Hi Dojo - question for all the SL-processes experts - 50 points for a good answer (;
We spotted a memory leak on SLDataGateway in 10.2.4.0-11608: the memory consumption can run up to 20GB (sometimes even beyond).
Our squad has already confirmed the issue is addressed in 10.2.10 - plans for the upgrade are already shared - but regardless of the fix, I'm curious about how this started - what could be the root cause of this behaviour?
It started on a few servers on the same date - could there be any possible relation with NIC teaming settings on the servers (e.g. increased MTU size)? Any relation to be checked with SLElement (or SLProtocol)?
If not, what else could we check to mitigate the impact until the upgrade is performed?
The behaviour was first observed last month - the process was using less than 1GB before:
Thanks
Hi Alberto,
Between the 10.2.4.0 and the 10.2.10.0 feature release there have been quite a few improvements to memory handling in SLDataGateway.
A few of those resolved situations in which memory would leak, those did all stem from race conditions that would be nearly impossible to mitigate.
This could also be a build up of memory on the queues. That is something where the MTU size on the NIC teaming could have an effect if it's throttling access to the DB. But that seems like a long shot. Was the NIC teaming changed around the time that this started occurring?

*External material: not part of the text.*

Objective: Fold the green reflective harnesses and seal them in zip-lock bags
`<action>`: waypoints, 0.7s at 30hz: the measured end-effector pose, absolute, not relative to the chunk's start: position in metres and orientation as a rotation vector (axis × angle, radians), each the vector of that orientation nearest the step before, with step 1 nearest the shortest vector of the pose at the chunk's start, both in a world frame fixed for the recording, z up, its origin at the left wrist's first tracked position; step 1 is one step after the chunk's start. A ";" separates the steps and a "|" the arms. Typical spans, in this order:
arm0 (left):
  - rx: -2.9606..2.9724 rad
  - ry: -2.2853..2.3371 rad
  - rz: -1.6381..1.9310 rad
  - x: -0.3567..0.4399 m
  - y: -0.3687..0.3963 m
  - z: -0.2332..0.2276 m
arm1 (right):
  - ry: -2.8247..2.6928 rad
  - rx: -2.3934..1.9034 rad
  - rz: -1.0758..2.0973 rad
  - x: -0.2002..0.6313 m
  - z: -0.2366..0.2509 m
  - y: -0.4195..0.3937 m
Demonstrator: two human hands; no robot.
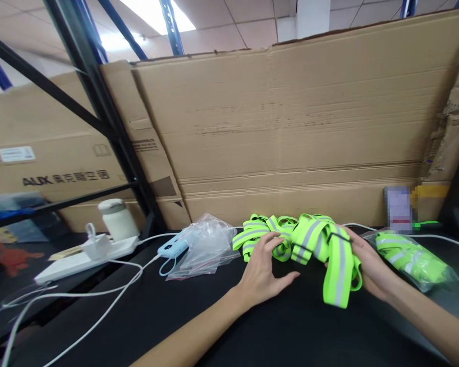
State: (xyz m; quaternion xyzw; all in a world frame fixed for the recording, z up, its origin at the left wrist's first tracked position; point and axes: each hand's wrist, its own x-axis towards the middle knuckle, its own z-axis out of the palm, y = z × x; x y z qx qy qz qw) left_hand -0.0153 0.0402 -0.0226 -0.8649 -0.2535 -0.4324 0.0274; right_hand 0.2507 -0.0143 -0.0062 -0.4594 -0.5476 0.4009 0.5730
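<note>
Holds a strap bundle [334,265] over the black table [309,331], right hand [367,260] closed around its right side: neon yellow-green, striped grey lengthwise, fitted with black buckles [301,248], drooping in a loop. Has the left hand [262,272] loosely spread before another strap pile [252,233]; cannot tell whether touching.

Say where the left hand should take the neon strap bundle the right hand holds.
Probably pinch the hanging loop of the neon strap bundle near its lower end, coming from the left: the flat band droops below the rest, and the right hand occupies the right side.
</note>
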 end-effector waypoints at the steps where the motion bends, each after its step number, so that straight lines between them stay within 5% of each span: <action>1: -2.691 -0.718 -1.372 -0.013 0.038 -0.023 | -1.171 -1.017 1.103 0.241 -0.008 -0.018; 6: -2.910 -0.580 -1.238 -0.012 0.032 -0.020 | -1.103 -0.912 1.414 0.219 -0.019 -0.027; 21: -2.749 -0.214 -0.936 -0.001 0.015 -0.016 | -1.365 -0.919 1.250 0.212 -0.030 -0.026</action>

I would recommend checking out the information events from around when this issue started occurring. As those may indicate a change that may be the root cause of this (new version? protocol upgrade? more elements? ...)
Thanks for your feedback, Simon
Indeed we’ve already checked the info events at OS layer – the same operations were performed in different environments – but only one has shown this effect.
I was hoping that a memory dump could help in better analysing the cause within the application itself – as this seems to manifest only where the element load is significant – however if the excessive memory consumption has been addressed in multiple parts of SLDataGateway, it would be an excessive effort to debug now. Will upgrade and observe the effects in 10.2.10
NIC wise, an increase in MTU size (jumbo frames) was identified as a prerequisite to process real-time data with specific protocols, but this isn’t something configured by default – normally a DMA operates with the standard Windows settings (standard MTU size), so I’m keen to find out more about the additional checks (if any) when switching from 1500 to 9000 bytes at NIC level.
Actually, this might be a separate specific question – I’ll raise it now
and will report back here on SLDataGateway after the upgrade.
Simon, quickly adding a screenshot below – can confirm the slope is much better with 10.2.10, yet it’s still present – any chance some sys-dev could take a look into this if the trend keeps showing an increased memory usage over time?
Sharing the memory trend for SLDataGateway after the upgrade to 10.2.10
The slope seems more tolerable, yet it's still present:
Hi Alberto, is it possible that you are using CassandraCluster (see DB.Xml for Cassandra configuration)? In that case the saw pattern memory leak will be fixed from 10.3.1 onwards.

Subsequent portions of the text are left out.